The Court finds that Plaintiff's First Amended Complaint fails to state any Section 1983 claims upon which relief may be granted against the named Defendants. Under Rule 15(a) of the Federal Rules of Civil Procedure, leave to amend "shall be freely given when justice so requires." In addition, "[l]eave to amend should be granted if it appears at all possible that the plaintiff can correct the defect." Lopez v. Smith, 203 F.3d 1122, 1130 (9th Cir. 2000) (internal citations omitted). However, in this action, Plaintiff has filed two complaints and received substantial guidance from the Court in its Screening Order. (ECF Nos. 1, 12, & 15.) Even after receiving the Court's guidance, Plaintiff failed to make sufficient alterations or to include additional facts to address the noted deficiencies. Because of this, the Court finds that the deficiencies outlined above are not capable of being cured by amendment, and therefore recommends that further leave to amend not be granted. 28 U.S.C. § 1915(e)(2)(B)(ii); Noll v. Carlson, 809 F.2d 1446, 1448-49 (9th Cir. 1987).

Accordingly, based on the foregoing, the Court HEREBY RECOMMENDS that this action be DISMISSED in its entirety, WITH PREJUDICE, for failure to state a claim upon which relief may be granted.

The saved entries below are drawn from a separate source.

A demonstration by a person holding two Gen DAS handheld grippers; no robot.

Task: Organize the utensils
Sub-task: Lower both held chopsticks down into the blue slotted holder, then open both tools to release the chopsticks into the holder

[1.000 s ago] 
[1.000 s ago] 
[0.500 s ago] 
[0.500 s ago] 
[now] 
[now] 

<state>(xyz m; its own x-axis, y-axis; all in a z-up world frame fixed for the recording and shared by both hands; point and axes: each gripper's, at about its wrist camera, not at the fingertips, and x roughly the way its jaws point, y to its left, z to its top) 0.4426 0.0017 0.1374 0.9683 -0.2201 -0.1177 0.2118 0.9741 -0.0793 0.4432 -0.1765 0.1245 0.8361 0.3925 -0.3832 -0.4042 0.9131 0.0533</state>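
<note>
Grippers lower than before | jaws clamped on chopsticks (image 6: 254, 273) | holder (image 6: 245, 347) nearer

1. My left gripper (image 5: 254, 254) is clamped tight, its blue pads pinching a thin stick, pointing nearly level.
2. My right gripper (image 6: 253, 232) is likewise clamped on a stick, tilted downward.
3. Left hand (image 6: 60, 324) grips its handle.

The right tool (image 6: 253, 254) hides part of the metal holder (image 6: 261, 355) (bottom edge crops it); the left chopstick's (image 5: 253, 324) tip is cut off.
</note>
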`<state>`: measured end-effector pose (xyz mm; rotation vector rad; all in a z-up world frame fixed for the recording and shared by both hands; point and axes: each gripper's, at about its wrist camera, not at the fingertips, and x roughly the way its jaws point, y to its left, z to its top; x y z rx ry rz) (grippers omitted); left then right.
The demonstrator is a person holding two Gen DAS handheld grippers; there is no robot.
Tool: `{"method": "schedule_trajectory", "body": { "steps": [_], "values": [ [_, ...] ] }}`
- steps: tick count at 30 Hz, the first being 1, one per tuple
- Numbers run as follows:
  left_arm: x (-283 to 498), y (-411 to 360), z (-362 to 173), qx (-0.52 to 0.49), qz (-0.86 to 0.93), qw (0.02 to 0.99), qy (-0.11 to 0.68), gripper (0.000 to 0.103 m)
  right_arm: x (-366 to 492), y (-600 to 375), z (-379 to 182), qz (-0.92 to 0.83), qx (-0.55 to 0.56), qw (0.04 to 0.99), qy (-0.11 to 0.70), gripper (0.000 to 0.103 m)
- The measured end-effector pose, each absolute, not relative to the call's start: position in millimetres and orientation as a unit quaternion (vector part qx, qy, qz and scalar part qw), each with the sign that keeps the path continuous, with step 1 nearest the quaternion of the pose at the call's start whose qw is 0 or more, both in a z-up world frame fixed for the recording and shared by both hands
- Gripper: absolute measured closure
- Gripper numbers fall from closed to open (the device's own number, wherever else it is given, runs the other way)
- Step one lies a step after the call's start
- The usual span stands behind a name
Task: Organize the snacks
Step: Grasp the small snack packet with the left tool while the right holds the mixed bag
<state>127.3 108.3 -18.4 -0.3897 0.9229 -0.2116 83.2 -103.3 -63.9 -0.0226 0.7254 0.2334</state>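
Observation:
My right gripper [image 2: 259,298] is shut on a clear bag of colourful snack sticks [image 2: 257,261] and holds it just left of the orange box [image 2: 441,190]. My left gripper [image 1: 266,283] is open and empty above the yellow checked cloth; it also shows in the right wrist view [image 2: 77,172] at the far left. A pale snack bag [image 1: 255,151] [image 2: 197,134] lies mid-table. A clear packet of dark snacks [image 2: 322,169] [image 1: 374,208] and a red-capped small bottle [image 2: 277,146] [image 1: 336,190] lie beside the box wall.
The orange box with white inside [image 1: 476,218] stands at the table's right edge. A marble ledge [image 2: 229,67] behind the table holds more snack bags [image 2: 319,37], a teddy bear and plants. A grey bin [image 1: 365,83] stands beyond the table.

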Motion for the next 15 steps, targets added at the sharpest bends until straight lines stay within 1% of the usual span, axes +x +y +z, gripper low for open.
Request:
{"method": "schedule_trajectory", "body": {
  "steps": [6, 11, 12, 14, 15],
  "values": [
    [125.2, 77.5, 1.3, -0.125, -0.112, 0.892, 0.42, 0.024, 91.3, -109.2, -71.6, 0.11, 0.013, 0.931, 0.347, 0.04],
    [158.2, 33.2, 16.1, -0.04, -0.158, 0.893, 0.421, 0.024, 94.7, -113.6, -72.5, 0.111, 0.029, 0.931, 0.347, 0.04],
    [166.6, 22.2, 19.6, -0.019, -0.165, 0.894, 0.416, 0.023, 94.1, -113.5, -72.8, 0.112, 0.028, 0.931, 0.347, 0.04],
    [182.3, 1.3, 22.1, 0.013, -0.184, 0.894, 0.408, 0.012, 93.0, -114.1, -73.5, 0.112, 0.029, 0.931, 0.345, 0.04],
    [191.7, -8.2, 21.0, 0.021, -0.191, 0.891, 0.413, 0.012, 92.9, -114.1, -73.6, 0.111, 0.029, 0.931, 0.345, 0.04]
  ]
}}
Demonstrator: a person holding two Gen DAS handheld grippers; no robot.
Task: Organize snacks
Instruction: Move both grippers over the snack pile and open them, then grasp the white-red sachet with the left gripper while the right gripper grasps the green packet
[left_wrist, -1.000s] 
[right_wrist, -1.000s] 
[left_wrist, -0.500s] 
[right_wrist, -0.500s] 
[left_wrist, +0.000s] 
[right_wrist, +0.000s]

These Findings and Recommendation will be submitted to the United State District Judge assigned to the case, pursuant to the provisions of Title 28 U.S.C. § 636(b)(l). Within thirty (30) days after being served with these Findings and Recommendation, Plaintiff may file written objections with the Court. The document should be captioned "Objections to Magistrate Judge's Findings and Recommendation." Plaintiff is advised that failure to file objections within the specified time may waive the right to appeal the District Court's order. Martinez v. Ylst, 951 F.2d 1153 (9th Cir. 1991).